這一拳段正楠用了十成十的力氣,林坤被他揍得踉蹌了幾步,半邊臉迅速腫起來。
見段正楠動了手,林坤也不願被動捱打,他自恃身形高大,打架從未落於下風。
可面對段正楠,他卻佔不到半絲便宜,段正楠像是完全看穿了他的路數,不論他從哪個方向出拳,都會被段正楠截下來。
而段正楠的拳頭,卻能準確砸在他的痛點上。
這是頭一回,林坤被打得毫無還手之力,慘叫連連。
“別打了,別打了,段少,求您別打了。”管事匆匆趕來。
有夥計去茅房聽見這頭的動靜,不敢輕舉妄動,趕緊回稟了管事。
管事一聽就知道要壞事,卯足了勁兒往這趕,卻還是來晚了一步。
林坤被打得鼻青臉腫,連眼睛都睜不開了,而柳至方也陷入了昏迷。
段正楠朝眾人吼道:“還傻楞著做什麼,趕緊請大夫啊!”
顧闕和夏謹亭也接到了訊息,兩人抵達時,德國大夫正在給柳至方診治。
段正楠雙拳緊握,如老僧入定般沉著臉。
“怎麼樣了?”夏謹亭問一旁戰戰兢兢的管事。
“人還沒醒,那一下撞得狠,怕是……”管事話未說完,段正楠倏地起身揪住夏謹亭的衣領。
“好端端的人到了你手上成了這副樣子,你他媽辦什麼比賽,選什麼模特?!”
顧闕用力抓住段正楠的手臂,低喝道:“放手!”
段正楠忿忿然放了手,一雙眼睛卻死盯著夏謹亭。
夏謹亭昂首挺胸,毫不畏懼地與段正楠對視:“柳至方搞成今天這副樣子,全都是因為你。”
段正楠:“因為我?我可沒搞模特大賽,沒讓他成為眾矢之的,沒讓他跟個人渣比賽!”
夏謹亭笑了:“若不是你把他趕出戲班,逼得走投無路,他又何至於要來參賽?他在亦銘坊那麼久,你可曾關心過他的生活起居?段正楠,在柳至坊的事情上,誰都有資格指責我,唯獨你沒有!”
段正楠張了張嘴,卻被夏謹亭堵得說不出話來。
的確,是他一味地捧孟景棠,才將柳至方逼得走投無路,可這一切,都是因為柳至方先背棄了他們的海誓山盟。

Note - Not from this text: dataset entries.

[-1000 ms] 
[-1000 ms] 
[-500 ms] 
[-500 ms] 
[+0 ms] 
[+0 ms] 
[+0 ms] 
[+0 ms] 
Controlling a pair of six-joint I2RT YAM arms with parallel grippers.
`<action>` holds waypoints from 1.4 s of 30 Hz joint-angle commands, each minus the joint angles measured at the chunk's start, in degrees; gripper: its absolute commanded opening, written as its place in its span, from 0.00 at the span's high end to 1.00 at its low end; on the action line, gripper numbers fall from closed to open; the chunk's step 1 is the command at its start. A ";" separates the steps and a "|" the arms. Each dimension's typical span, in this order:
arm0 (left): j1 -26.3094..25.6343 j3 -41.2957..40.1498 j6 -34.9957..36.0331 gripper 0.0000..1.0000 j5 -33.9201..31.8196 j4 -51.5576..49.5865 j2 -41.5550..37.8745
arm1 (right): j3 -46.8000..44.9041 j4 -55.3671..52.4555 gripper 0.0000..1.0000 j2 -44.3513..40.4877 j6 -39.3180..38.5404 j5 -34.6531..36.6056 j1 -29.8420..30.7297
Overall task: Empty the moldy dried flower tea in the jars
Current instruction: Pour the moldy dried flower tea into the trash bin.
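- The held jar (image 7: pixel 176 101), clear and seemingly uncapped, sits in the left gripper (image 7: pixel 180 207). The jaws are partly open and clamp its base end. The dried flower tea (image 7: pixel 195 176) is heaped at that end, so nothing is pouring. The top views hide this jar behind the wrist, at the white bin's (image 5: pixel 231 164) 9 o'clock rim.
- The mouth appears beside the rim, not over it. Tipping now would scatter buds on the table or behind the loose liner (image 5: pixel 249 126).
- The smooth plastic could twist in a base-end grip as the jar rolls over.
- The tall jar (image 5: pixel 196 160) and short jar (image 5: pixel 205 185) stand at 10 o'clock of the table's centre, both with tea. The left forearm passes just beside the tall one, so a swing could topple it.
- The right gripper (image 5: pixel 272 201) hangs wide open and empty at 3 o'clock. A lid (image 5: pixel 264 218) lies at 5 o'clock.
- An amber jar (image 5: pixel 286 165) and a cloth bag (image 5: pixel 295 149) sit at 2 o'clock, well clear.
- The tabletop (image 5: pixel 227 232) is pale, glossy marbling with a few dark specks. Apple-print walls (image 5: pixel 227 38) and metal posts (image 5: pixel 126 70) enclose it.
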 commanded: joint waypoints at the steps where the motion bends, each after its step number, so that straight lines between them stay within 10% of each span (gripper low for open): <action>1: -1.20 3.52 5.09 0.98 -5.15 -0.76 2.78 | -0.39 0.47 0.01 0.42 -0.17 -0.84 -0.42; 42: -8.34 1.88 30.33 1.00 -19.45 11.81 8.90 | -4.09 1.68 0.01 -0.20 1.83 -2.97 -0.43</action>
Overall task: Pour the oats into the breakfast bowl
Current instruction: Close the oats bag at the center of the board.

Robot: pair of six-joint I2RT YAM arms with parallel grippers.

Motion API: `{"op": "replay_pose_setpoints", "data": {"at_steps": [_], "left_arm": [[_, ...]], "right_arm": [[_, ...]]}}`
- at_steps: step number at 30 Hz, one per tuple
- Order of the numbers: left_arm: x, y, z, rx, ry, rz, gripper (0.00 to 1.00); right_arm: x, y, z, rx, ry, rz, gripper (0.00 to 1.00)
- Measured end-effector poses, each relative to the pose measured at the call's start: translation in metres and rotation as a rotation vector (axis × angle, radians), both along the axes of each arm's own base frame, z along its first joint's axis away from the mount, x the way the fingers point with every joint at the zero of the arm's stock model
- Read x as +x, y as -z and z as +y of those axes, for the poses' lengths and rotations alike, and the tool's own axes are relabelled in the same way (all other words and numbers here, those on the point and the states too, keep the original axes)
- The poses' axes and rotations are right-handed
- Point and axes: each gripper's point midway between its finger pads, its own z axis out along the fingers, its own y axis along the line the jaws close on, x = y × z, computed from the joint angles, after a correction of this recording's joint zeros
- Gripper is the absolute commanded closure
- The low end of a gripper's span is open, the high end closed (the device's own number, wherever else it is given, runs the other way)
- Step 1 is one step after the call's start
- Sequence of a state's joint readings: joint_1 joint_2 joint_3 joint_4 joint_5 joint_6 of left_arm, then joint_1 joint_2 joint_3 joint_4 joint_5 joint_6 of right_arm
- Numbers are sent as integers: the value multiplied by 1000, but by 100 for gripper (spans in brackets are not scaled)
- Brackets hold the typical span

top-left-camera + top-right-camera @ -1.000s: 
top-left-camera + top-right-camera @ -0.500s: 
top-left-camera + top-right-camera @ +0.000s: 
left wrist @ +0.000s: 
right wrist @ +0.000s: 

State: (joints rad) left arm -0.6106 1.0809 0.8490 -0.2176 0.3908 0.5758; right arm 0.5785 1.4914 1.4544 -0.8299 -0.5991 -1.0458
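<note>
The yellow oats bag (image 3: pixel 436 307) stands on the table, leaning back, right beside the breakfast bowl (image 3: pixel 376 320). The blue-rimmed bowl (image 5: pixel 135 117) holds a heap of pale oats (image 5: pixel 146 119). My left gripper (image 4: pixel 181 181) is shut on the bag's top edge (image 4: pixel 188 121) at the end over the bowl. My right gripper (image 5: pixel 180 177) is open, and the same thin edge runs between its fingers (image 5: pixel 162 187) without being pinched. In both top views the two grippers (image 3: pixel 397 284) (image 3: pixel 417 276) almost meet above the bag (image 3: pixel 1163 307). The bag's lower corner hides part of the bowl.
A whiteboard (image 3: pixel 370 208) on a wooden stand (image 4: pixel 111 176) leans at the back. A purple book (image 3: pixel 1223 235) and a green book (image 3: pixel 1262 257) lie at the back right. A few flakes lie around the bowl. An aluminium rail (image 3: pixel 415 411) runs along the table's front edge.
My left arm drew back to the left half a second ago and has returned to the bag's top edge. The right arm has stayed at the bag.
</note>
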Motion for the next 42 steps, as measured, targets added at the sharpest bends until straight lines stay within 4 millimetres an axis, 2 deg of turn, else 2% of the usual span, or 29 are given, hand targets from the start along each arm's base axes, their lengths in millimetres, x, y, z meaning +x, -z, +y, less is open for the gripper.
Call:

在這段感情裡,早已分不清誰是誰非,段正楠頹然地垂下手臂,低聲道:“那也是他……自作自受。”
夏謹亭忍無可忍道:“段正楠,這段感情裡,不止你一個受害者。”
段正楠:“你什麼意思?”
夏謹亭:“想知道我什麼意思,去問問你的好母親。”
段正楠霎時間愣住了,這跟段母又有什麼關系。
他思緒紛亂,一雙眼睛直勾勾地盯著病床上的人,彷彿天地之間,只剩下柳至方一個。
“病人外傷並不算嚴重,但他死志已定,心神俱摧,若能醒過來則無大礙,若醒不過來……”德國大夫面色凝重。
段正楠茫然地站起身:“什麼意思?他到底什麼時候能醒?!”
“我也說不好,一天、一週、一年,多長時間都有可能。”德國大夫安慰般拍了拍段正楠的肩膀。